Quando terminano le ore di scuola teorica, per gli allievi inizia la “scuola di vita”. C’è chi lava la biancheria, chi attinge acqua dal pozzo, chi porta la legna per aiutare le cuoche, chi va a piantare manioca nel campo e chi si diverte a pescare i piccoli pesci nello stagno, per dare un altro tocco diverso  al gusto del cibo. Per Nadia trovare e far preparare il cibo per i pasti quotidiani di settanta piccole bocche sempre affamate è un’impresa non da poco, in un villaggio dove non esistono nè supermercati, nè depositi di alimenti. Il vantaggio è che tutto il cibo dai prodotti dei campi alla carne e al pesce sono cose fresche di giornata e “bio” come si dice ai nostri giorni.

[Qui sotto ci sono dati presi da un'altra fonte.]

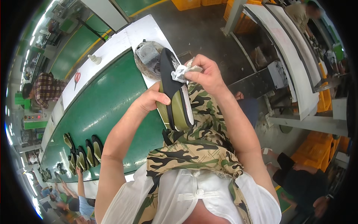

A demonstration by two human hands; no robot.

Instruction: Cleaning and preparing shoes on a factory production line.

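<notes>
My left hand [152,98] is closed around a black and olive shoe [180,115], thumb across its side. Its black toe points away from me, and its olive heel is nearest my lap. I cannot tell whether a second shoe is pressed against it. In my right hand [209,74] a crumpled white cloth [179,74] is pinched between thumb and fingers. The cloth touches the black front part of the shoe. Just left of the toe, a grey, cloudy tub [148,53] sits on a round, stained tray [140,63] at the table's edge.
A green conveyor belt [108,108] curves along my left. Several black and olive shoes [89,152] lie farther along it. Red-handled scissors [77,78] and a small white bottle [94,59] are on the white border. Racks with white boards [287,56] stand at right; other people work nearby.
</notes>
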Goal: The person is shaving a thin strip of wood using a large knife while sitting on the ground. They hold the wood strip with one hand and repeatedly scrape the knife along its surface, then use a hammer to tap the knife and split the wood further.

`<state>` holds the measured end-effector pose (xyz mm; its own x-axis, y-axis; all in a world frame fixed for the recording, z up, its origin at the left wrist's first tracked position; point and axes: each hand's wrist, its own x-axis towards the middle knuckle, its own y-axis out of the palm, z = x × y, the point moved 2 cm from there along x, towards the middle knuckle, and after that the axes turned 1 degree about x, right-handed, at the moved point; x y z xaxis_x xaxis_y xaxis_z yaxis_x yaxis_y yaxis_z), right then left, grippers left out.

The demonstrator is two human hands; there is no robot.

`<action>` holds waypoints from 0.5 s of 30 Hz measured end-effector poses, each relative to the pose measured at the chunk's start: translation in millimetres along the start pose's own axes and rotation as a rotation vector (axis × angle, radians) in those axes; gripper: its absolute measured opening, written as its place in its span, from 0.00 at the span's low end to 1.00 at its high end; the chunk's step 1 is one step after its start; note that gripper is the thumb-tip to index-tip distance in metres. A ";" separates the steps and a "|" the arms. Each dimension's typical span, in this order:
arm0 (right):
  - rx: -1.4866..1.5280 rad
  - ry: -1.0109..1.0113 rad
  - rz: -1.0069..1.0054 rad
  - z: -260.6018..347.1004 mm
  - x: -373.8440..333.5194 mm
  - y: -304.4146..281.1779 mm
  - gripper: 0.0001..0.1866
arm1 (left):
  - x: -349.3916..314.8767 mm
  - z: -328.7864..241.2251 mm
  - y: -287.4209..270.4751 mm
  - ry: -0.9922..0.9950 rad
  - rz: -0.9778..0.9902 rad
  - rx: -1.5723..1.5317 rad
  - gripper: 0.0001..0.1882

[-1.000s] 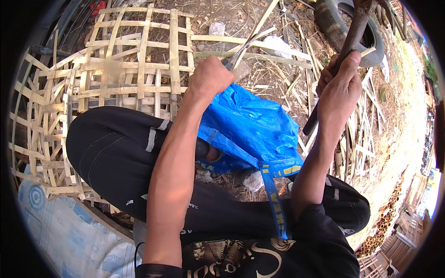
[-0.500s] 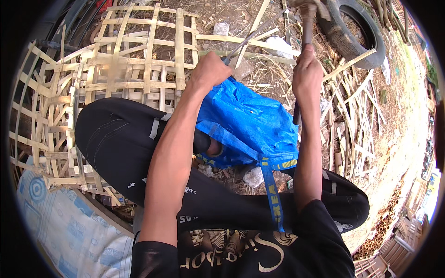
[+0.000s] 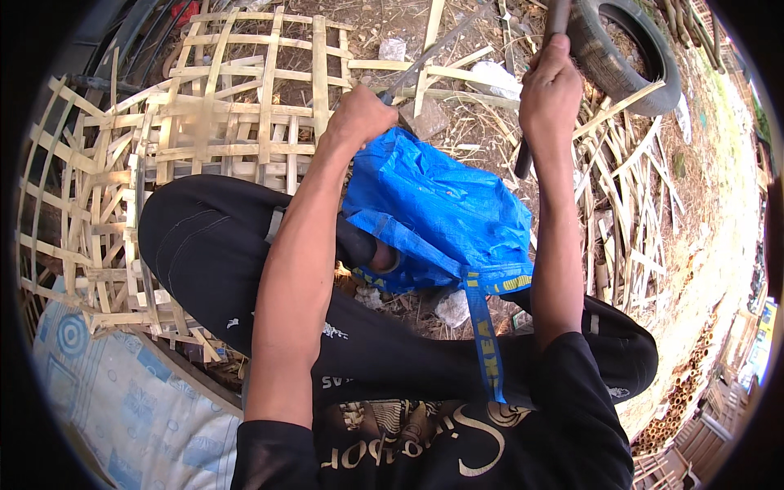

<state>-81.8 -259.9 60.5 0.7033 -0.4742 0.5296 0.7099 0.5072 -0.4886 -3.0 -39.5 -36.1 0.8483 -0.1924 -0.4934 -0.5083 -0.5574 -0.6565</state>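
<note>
On my feed: left hand fisted round long blade's near end, I figure for steadiness, blade crossing bamboo strip. Right hand clenches dark shaft, maybe for leverage. Blue bag spread before legs.

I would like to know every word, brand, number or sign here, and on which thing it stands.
I leave the wording unquoted.
Blue bag: yellow lettering on its edge and strap.
Black shirt: large gold lettering.
Black trousers: small white lettering, partly hidden.
Coloured panel, right rim: too small and blurred.
Held blade, dark handle: no lettering visible.
</note>
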 end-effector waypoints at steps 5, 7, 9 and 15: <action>-0.273 -0.030 0.501 -90.9 -57.8 32.2 0.36 | 24.9 18.9 10.8 0.198 -0.305 0.064 0.19; -0.269 0.339 0.589 -74.3 -45.6 9.5 0.31 | 13.9 2.6 6.8 0.047 -0.084 0.065 0.19; -0.161 0.436 0.405 -22.0 -8.2 -7.5 0.37 | 2.0 6.4 -5.4 -0.022 0.022 0.031 0.19; -0.176 0.119 0.208 9.8 10.8 0.8 0.35 | -3.0 -1.5 -14.4 -0.071 0.015 0.066 0.19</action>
<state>-74.0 -257.6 72.6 0.8266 -0.4590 0.3258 0.5381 0.4745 -0.6966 2.0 -32.1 -24.3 0.8287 -0.1412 -0.5416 -0.5318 -0.5003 -0.6833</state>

Ovviamente non manca il tempo per i giochi, per i dispetti e le piccole baruffe tra fratelli. Ci sono sempre le assistenti che vegliano su di loro, e che li controllano anche la notte. Capita che qualcuno sia preso dalla nostalgia di casa e scappi. Normalmente i parenti che ci tengono alla loro istruzione ed educazione, li prendono per le orecchie e li riportano. Pochi giorni fa una ragazzina è scappata ed è ritornata a Isiro dai suoi parenti… Sua sorella l’ha riportata, si è messa in ginocchio davanti a Georgine pregando di riprenderla, dicendo che solo all’Esma poteva avere una istruzione seria. Georgine, che è umile e delicata, sbalordita, scioccata e frastornata l’ha subito sollevata di peso abbracciandola. 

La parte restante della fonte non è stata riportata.